Task details >>
From the records below, count the lines containing the word "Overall" and give only that number.

Dataset Block Start

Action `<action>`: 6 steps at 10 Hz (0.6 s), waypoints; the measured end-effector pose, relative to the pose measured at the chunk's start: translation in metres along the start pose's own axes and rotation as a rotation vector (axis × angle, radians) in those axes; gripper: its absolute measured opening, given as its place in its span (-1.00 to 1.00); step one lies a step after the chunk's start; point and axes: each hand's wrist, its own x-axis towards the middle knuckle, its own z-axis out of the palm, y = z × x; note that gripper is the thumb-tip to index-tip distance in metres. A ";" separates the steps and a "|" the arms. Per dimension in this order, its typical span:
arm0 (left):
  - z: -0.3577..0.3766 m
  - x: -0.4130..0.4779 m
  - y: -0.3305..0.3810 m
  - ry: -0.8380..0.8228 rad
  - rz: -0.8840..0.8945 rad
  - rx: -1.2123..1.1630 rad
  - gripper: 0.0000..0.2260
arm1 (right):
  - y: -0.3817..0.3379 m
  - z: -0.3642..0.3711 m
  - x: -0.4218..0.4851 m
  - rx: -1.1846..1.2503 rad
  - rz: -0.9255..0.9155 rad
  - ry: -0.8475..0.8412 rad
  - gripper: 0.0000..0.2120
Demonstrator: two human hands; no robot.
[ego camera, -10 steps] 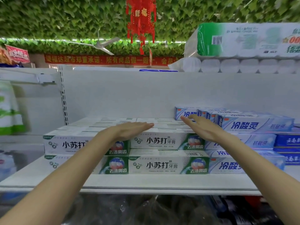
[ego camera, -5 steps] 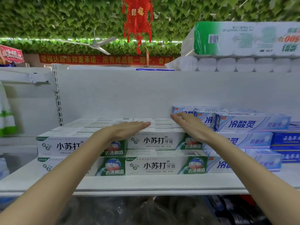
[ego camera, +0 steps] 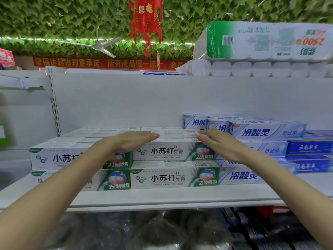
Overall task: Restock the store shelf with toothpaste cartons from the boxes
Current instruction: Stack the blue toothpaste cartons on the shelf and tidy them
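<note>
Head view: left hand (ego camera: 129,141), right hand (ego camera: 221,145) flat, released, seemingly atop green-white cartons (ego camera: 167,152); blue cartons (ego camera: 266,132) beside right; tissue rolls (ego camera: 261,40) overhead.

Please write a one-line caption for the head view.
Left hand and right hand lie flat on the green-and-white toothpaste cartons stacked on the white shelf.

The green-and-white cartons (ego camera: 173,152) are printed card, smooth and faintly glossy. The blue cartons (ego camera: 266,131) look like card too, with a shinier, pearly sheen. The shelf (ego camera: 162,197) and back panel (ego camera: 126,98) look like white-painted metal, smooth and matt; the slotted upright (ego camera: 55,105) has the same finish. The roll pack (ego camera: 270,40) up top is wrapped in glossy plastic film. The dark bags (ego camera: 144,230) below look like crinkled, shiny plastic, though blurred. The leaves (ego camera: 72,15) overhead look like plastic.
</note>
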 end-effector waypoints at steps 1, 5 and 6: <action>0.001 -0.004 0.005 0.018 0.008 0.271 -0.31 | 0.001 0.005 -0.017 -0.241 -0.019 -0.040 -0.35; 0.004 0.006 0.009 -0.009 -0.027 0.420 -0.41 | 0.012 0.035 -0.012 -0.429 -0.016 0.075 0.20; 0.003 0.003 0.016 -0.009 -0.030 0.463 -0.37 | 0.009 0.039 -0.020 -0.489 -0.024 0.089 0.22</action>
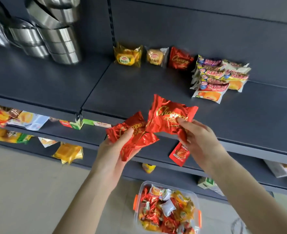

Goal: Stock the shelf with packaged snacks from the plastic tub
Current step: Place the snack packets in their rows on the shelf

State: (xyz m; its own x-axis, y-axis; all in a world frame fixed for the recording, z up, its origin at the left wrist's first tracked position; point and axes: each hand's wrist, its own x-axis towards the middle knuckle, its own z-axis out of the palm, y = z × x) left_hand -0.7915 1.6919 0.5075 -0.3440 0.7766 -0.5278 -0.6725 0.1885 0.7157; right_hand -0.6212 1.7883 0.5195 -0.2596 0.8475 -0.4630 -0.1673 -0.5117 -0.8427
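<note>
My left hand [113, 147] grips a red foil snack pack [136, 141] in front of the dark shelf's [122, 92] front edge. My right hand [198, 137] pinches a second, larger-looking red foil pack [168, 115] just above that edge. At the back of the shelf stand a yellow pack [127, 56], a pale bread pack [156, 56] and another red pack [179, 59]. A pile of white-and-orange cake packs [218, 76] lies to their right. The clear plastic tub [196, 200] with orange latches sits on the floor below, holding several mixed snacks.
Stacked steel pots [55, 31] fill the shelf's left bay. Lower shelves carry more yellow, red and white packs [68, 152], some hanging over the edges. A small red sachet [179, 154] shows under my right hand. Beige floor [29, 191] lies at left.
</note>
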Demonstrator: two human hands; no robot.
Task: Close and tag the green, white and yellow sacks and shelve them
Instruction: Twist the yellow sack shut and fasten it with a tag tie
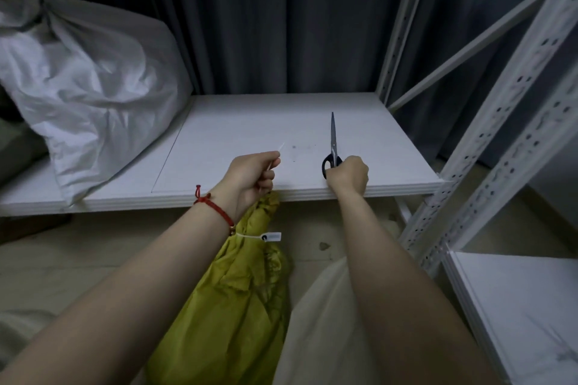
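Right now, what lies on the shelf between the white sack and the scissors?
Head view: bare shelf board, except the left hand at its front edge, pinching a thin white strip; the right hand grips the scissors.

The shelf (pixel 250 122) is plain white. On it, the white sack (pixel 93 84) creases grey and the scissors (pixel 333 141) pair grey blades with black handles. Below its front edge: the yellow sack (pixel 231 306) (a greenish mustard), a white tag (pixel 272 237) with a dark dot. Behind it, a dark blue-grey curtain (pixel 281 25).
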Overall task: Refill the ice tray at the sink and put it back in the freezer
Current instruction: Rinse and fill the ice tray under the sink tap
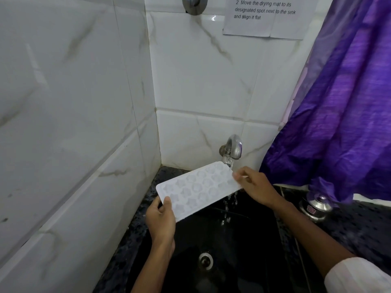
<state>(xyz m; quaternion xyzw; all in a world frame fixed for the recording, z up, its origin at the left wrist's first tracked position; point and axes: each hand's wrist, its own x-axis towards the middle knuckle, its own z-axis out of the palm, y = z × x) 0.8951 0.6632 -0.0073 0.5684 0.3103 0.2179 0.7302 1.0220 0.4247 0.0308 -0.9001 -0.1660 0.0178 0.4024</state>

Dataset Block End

Answer space >>
2